● **EXERCISE GOAL**
Where a line below holds the string "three", that line goes into the answer.
○ ○ ○
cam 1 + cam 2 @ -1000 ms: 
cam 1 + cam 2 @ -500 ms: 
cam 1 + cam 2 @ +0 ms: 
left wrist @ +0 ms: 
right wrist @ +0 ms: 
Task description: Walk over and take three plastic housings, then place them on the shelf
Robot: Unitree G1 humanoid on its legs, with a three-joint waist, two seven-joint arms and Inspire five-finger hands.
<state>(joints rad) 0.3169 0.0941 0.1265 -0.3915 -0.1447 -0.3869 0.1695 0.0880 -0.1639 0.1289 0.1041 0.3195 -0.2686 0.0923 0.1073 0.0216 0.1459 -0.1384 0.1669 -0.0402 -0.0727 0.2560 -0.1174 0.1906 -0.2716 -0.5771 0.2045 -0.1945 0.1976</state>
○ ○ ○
● **SOLUTION TO THE EXERCISE**
Task description: Walk over and take three plastic housings, then place them on the shelf
Robot: Unitree G1 humanoid on its legs, with a three-joint waist, two seven-joint arms and Inspire five-finger hands.

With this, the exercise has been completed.